+++ Provided data

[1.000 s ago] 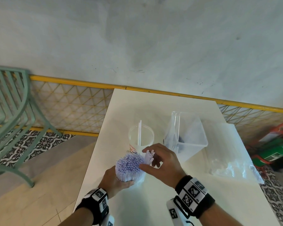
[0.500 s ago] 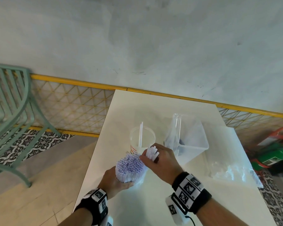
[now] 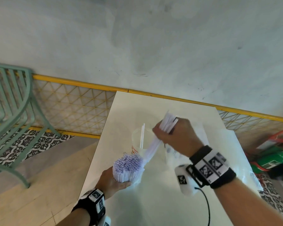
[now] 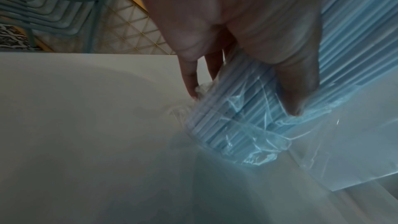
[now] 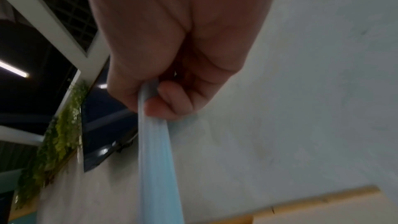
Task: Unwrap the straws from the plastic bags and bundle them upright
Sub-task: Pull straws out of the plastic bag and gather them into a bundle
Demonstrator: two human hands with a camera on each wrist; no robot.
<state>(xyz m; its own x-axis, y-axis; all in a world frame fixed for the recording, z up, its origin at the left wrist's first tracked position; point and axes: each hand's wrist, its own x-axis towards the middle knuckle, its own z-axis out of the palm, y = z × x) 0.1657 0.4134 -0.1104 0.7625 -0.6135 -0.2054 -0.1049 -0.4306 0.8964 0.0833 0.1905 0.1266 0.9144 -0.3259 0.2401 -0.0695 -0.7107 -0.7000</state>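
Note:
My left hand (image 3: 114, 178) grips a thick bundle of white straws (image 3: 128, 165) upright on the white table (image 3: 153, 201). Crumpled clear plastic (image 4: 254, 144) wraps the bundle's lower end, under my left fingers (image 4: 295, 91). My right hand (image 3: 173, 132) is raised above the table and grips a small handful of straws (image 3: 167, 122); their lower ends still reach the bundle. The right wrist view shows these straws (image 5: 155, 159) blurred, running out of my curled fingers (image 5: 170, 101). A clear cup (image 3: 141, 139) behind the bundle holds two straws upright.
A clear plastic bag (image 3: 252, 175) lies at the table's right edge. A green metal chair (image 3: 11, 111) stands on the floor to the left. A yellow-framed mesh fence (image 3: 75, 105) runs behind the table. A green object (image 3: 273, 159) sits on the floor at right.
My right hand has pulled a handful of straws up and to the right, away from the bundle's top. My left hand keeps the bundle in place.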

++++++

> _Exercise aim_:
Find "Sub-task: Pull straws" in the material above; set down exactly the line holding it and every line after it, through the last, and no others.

> _Your solution_:
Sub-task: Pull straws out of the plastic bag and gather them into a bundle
Demonstrator: two human hands with a camera on each wrist; no robot.
<state>(xyz m; its own x-axis, y-axis; all in a world frame fixed for the recording, z up, its origin at the left wrist's first tracked position; point and axes: each hand's wrist, its own x-axis towards the middle knuckle, its own z-axis out of the palm, y = z × x) 0.1657 0.4134 -0.1104 0.7625 -0.6135 -0.2054 -0.1049 -0.4306 0.8964 0.0833 0.1905 0.1266 0.9144 -0.3259 0.2401 -0.0695 -0.7107 -0.7000</state>
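Note:
My left hand (image 3: 114, 178) grips a thick bundle of white straws (image 3: 128, 165) upright on the white table (image 3: 153, 201). Crumpled clear plastic (image 4: 254, 144) wraps the bundle's lower end, under my left fingers (image 4: 295, 91). My right hand (image 3: 173, 132) is raised above the table and grips a small handful of straws (image 3: 167, 122); their lower ends still reach the bundle. The right wrist view shows these straws (image 5: 155, 159) blurred, running out of my curled fingers (image 5: 170, 101). A clear cup (image 3: 141, 139) behind the bundle holds two straws upright.
A clear plastic bag (image 3: 252, 175) lies at the table's right edge. A green metal chair (image 3: 11, 111) stands on the floor to the left. A yellow-framed mesh fence (image 3: 75, 105) runs behind the table. A green object (image 3: 273, 159) sits on the floor at right.
My right hand has pulled a handful of straws up and to the right, away from the bundle's top. My left hand keeps the bundle in place.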

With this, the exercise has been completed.